**ACTIVITY**. Your answer consists of the lines in the data that contain "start". Copy each of them.

++++++++++++++++++++

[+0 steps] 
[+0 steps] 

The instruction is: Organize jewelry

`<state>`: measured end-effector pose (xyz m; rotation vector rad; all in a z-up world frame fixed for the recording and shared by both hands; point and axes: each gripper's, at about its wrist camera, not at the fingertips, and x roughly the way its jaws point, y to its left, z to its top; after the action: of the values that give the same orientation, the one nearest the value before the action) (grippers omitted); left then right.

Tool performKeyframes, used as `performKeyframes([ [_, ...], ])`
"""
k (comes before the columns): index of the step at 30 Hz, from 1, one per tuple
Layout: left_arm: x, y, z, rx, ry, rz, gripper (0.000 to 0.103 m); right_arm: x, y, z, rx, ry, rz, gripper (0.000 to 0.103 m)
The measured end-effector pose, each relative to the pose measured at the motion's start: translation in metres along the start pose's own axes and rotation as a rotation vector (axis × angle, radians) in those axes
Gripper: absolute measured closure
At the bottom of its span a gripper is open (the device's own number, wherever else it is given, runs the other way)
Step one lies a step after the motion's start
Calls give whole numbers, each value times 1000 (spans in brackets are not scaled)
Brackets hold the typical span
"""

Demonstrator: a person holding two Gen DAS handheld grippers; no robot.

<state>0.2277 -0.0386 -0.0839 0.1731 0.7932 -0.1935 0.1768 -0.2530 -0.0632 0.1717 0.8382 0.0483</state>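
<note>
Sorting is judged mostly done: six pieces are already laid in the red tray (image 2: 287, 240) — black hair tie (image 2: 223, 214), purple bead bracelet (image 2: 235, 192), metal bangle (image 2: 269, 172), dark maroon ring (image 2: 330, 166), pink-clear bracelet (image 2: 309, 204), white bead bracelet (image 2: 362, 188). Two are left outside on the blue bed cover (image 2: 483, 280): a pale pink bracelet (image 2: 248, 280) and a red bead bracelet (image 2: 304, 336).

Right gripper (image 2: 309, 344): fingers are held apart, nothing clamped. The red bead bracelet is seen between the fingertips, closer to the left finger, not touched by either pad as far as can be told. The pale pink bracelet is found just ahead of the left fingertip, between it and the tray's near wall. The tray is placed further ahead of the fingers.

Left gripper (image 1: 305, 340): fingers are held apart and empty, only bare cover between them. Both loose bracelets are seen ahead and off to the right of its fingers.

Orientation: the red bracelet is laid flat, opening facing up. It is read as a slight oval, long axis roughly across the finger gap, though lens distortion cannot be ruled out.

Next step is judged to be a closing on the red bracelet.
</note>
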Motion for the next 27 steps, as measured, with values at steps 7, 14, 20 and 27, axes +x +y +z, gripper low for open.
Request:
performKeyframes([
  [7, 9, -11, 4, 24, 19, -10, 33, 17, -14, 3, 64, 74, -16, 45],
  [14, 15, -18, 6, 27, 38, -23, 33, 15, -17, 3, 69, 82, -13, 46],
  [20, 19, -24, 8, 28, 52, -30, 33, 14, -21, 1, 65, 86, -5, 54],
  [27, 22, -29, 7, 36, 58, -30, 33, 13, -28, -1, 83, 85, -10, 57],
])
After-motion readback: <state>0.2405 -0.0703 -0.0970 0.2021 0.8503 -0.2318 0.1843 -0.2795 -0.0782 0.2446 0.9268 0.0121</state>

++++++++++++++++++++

**SOLUTION TO THE PROBLEM**.
The measured end-effector pose, each relative to the pose measured at the motion's start: translation in metres along the start pose's own axes and rotation as a rotation vector (axis × angle, radians) in those axes
Step one lies a step after the motion's start

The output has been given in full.